Today, the NYT reports:

A professor at Columbia University’s Teachers College who was propelled into the national spotlight when a noose was found on her office door last fall has been found to have plagiarized the work of a former colleague and two former students, the college has announced.

The college, in statements to the faculty and the news media, said an 18-month investigation into charges against the professor, Madonna G. Constantine, had determined there were “numerous instances in which she used others’ work without attribution in papers she published in academic journals over the past five years.” ...

Dr. Constantine, in an e-mail message to faculty and students on Wednesday, called the investigation “biased and flawed,” and said it was part of a “conspiracy and witch hunt by certain current and former members of the Teachers College community.”

“I am left to wonder whether a white faculty member would have been treated in such a publicly disrespectful and disparaging manner,” she wrote.
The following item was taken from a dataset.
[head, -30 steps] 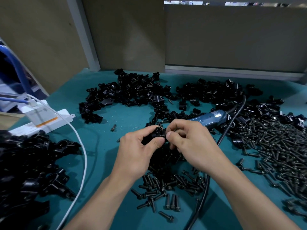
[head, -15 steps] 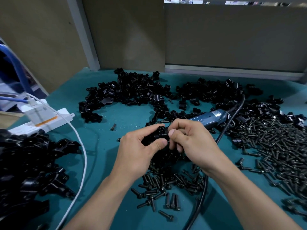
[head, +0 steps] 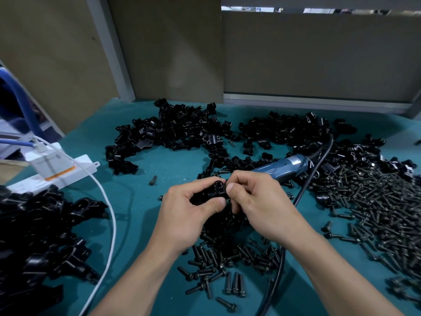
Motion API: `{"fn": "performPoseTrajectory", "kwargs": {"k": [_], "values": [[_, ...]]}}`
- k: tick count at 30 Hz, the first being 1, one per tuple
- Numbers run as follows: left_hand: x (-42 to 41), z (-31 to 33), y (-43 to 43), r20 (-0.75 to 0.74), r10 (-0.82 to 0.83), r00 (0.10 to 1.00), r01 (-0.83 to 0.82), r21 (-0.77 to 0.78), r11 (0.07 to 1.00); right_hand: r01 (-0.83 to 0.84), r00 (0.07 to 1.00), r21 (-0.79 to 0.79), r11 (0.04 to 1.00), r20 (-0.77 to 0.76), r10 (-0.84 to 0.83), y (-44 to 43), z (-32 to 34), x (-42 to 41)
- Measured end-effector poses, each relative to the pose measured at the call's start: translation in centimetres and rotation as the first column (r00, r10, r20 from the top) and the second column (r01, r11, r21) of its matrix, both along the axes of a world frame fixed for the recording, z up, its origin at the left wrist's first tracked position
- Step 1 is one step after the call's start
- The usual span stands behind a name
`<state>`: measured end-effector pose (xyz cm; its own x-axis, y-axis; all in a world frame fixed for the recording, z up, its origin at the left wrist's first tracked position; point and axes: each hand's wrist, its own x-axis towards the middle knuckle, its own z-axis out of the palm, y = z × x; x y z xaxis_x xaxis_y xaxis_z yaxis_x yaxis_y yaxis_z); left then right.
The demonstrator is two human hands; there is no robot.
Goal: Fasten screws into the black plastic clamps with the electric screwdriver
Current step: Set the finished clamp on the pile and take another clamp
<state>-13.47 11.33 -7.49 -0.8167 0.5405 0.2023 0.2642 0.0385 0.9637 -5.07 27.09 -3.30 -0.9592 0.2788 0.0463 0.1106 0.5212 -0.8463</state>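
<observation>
My left hand [head: 186, 213] grips a black plastic clamp [head: 213, 192] above the middle of the teal table, thumb and fingers curled round it. My right hand [head: 257, 206] meets it from the right, thumb and forefinger pinching at the clamp's top, where a screw head [head: 219, 184] shows. The blue electric screwdriver [head: 282, 166] lies on the table just behind my right hand, untouched, its black cable [head: 305, 190] running toward me. Loose black screws [head: 227, 265] lie below my hands.
Heaps of black clamps lie at the back [head: 173, 131], back right [head: 287, 131] and near left [head: 38, 236]. A large spread of screws [head: 373, 206] covers the right side. A white power strip [head: 57, 169] and white cable [head: 111, 224] sit on the left. Panel walls [head: 319, 60] close the back.
Both hands stay together on the clamp. The right thumb and forefinger have shifted slightly at its top; the clamp sits a little higher between the fingers.
</observation>
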Motion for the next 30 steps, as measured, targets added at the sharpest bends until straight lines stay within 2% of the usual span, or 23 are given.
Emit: {"fn": "performPoseTrajectory", "kwargs": {"k": [5, 8, 13, 16, 20, 30], "values": [[0.16, -0.14, 0.20, -0.018, 0.033, 0.999, -0.034, -0.025, 0.999, 0.073, 0.996, 0.097, 0.993, 0.035, -0.076, -0.66, -0.21, -0.15], [0.22, 0.01, 0.28, -0.038, 0.030, 0.999, -0.031, -0.017, 0.999, 0.084, 0.996, 0.098, 0.992, 0.030, -0.087, -0.69, -0.10, -0.17], [0.33, 0.06, 0.27, -0.068, 0.079, 0.995, -0.081, -0.025, 0.996, 0.093, 0.992, -0.015, 0.996, -0.085, -0.094, -0.78, -0.07, 0.08], [0.26, 0.12, 0.16, -0.075, 0.098, 0.992, -0.099, -0.020, 0.995, 0.068, 0.995, -0.091, 0.993, -0.062, -0.074, -0.63, 0.06, -0.01], [0.25, -0.14, 0.20, -0.048, 0.105, 0.993, -0.107, -0.045, 0.993, 0.081, 0.994, -0.084, 0.993, -0.067, -0.087, -0.21, -0.13, 0.00], [0.49, 0.13, 0.08, -0.149, 0.095, 0.984, -0.109, -0.088, 0.990, 0.119, 0.989, -0.128, 0.985, -0.068, -0.128, -0.38, -0.51, -0.12]]}}
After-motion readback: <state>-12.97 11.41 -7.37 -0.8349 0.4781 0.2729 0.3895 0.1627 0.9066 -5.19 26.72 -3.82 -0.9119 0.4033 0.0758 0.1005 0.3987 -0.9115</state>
She added, “I believe that nothing that has happened to me this year is coincidental, particularly when I reflect upon the hate crime I experienced last semester involving a noose on my office door. As one of only two tenured black women full professors at Teachers College, it pains me to conclude that I have been specifically and systematically targeted.” ...

Dr. Constantine, a professor of psychology and education who specializes in the study of how race and racial prejudice can affect clinical and educational dynamics, came to Teachers College in 1998 as an associate professor and earned tenure in 2001.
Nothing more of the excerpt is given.